Return the data below exactly, minus the pictures.

══ DATA BLOCK ══

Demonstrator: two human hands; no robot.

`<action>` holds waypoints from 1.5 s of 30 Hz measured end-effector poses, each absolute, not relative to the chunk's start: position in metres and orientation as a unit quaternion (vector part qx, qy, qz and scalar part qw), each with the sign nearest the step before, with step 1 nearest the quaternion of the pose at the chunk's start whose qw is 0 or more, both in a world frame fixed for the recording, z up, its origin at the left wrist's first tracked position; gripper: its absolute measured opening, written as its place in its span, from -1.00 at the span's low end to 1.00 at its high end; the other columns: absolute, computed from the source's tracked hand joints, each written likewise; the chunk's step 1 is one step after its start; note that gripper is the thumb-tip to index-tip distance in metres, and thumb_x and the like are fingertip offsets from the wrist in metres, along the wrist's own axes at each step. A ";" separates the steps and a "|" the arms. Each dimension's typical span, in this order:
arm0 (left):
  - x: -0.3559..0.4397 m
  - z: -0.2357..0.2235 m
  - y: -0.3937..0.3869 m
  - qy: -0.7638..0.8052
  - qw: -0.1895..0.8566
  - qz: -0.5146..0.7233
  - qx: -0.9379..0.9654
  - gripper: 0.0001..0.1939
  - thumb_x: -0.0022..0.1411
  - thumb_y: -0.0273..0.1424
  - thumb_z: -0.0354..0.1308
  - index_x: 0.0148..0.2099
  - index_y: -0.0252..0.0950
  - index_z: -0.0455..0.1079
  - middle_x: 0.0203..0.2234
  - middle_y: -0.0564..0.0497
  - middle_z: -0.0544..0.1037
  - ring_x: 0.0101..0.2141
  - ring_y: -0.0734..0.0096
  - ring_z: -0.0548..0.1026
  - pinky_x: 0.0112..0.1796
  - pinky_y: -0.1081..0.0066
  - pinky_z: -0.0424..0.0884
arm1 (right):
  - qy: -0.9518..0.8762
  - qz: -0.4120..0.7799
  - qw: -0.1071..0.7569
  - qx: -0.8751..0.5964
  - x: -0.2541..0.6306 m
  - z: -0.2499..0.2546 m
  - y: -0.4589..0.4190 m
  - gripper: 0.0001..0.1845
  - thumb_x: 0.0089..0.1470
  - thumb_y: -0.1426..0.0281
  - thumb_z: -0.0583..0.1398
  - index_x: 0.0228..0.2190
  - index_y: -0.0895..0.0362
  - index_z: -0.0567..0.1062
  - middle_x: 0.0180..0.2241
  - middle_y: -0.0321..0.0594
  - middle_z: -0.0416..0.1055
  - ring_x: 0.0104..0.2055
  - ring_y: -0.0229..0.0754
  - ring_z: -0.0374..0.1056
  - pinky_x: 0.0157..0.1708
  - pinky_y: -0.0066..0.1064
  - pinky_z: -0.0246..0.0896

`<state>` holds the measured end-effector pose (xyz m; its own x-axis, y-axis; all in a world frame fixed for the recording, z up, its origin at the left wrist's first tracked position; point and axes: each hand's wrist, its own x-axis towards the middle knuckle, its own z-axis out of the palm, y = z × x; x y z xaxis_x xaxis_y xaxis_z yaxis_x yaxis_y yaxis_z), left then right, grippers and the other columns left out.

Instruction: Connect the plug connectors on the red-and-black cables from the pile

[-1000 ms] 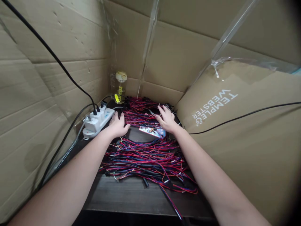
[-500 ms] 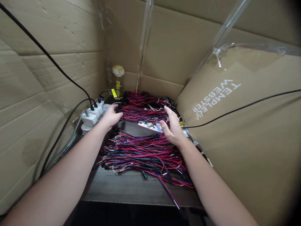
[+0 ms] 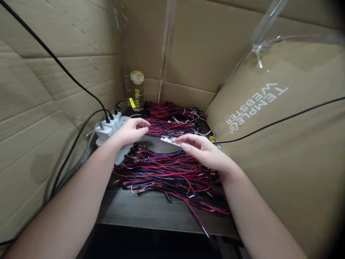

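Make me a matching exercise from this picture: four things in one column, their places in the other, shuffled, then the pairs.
Things:
1. power strip
2. bottle
3. left hand
4. right hand

Places:
A. in the far corner, against the cardboard
B. over the near pile of wires, fingers toward a small card
C. at the table's left edge, with black cables plugged in
D. beside the power strip, between the two wire piles

Pairs: 1-C, 2-A, 3-D, 4-B
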<state>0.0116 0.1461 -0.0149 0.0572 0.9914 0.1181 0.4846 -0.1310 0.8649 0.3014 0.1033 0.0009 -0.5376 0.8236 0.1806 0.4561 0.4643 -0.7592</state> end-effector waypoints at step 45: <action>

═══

ANSWER SECTION:
Demonstrator: two human hands; no robot.

`<action>` holds waypoints from 1.5 s of 30 Hz measured end-effector poses, each absolute, not relative to the chunk's start: position in metres and orientation as a unit quaternion (vector part qx, qy, qz and scalar part qw), each with the sign nearest the step before, with step 1 nearest the quaternion of the pose at the chunk's start whose qw is 0 or more, both in a world frame fixed for the recording, z up, its origin at the left wrist's first tracked position; gripper: its absolute measured opening, written as its place in its span, from -1.00 at the span's low end to 1.00 at its high end; the other columns: absolute, computed from the source's tracked hand joints, each written likewise; the chunk's step 1 is one step after its start; note that gripper is the thumb-tip to index-tip distance in metres, and thumb_x and the like are fingertip offsets from the wrist in metres, along the wrist's own axes at each step. A ";" separates the steps and a "|" the arms. Each dimension's typical span, in this order:
arm0 (left):
  - x: -0.3559..0.4397 m
  - z: -0.2357..0.2235 m
  - y: -0.3937..0.3869 m
  - qy: -0.7638..0.8052
  - qw: -0.1895..0.8566
  - qz: -0.5146..0.7233
  - qx: -0.9379..0.9654
  - gripper: 0.0001..0.1939
  - thumb_x: -0.0022..0.1411
  - thumb_y: -0.0273..0.1424
  - thumb_z: -0.0354..0.1308
  - index_x: 0.0148..0.2099
  - index_y: -0.0252..0.0950
  - index_z: -0.0455..0.1079
  - middle_x: 0.0203..0.2234
  - middle_y: -0.0564..0.0497
  - middle_z: -0.0544..0.1037
  - ring_x: 0.0101..0.2141
  - ring_y: -0.0734..0.0096
  - ring_z: -0.0548..0.1026
  - pinky_x: 0.0112..0.1796
  - pinky_y: -0.1081..0.0066
  - pinky_z: -0.0424..0.0884
arm1 (right):
  - qy: -0.9518..0.8762
  - qz: -0.4120..0.7799
  - qw: -0.1071..0.7569
  - qx: -0.8751..0.5964
  - x: -0.2541..0.6306 m
  - z: -0.2499..0.2546 m
  - y: -0.4589..0.4190 m
  - gripper: 0.0001..0.1845
  - thumb_x: 0.0089..0.1470
  - thumb_y: -0.1426..0.0281
  - thumb_z: -0.0583..0.1398
  - index_x: 0.0228..0.2190
  - index_y: -0.0895..0.0362
  - index_z: -0.0567..0.1062
  - middle_x: 0.0180..0.2241
  - middle_y: -0.0321..0.0594
  - middle_z: -0.0416..0.1055
  - ring_x: 0.0104..0.2055
  - ring_y: -0.0229..0.0754
  - ring_z: -0.0374..0.1056
  - pinky_x: 0.0157..0.1708
  - pinky_y: -0.0066..0.1064
  - pinky_z: -0.0246..0.0896

`<state>` holds the measured end-effector pose (xyz m; its own x-axis, y-axis; all in a world frame fixed for the recording, z up, its origin at the left wrist's first tracked position; point and axes: each hand's wrist, its own x-axis towards the middle knuckle, its own z-axis out of the palm, y = z × x; x y z xaxis_x xaxis_y xaxis_z yaxis_x yaxis_y yaxis_z), left then right, grippers and the other columns left out.

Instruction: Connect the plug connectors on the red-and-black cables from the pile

[-1000 ms] 
[-500 ms] 
[+0 ms] 

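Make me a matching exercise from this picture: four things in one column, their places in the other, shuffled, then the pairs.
Things:
1. power strip
2. bottle
3. left hand
4. right hand

Places:
A. in the far corner, against the cardboard
B. over the near pile of wires, fingers toward a small card
C. at the table's left edge, with black cables plugged in
D. beside the power strip, between the two wire piles

Pairs: 1-C, 2-A, 3-D, 4-B
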<state>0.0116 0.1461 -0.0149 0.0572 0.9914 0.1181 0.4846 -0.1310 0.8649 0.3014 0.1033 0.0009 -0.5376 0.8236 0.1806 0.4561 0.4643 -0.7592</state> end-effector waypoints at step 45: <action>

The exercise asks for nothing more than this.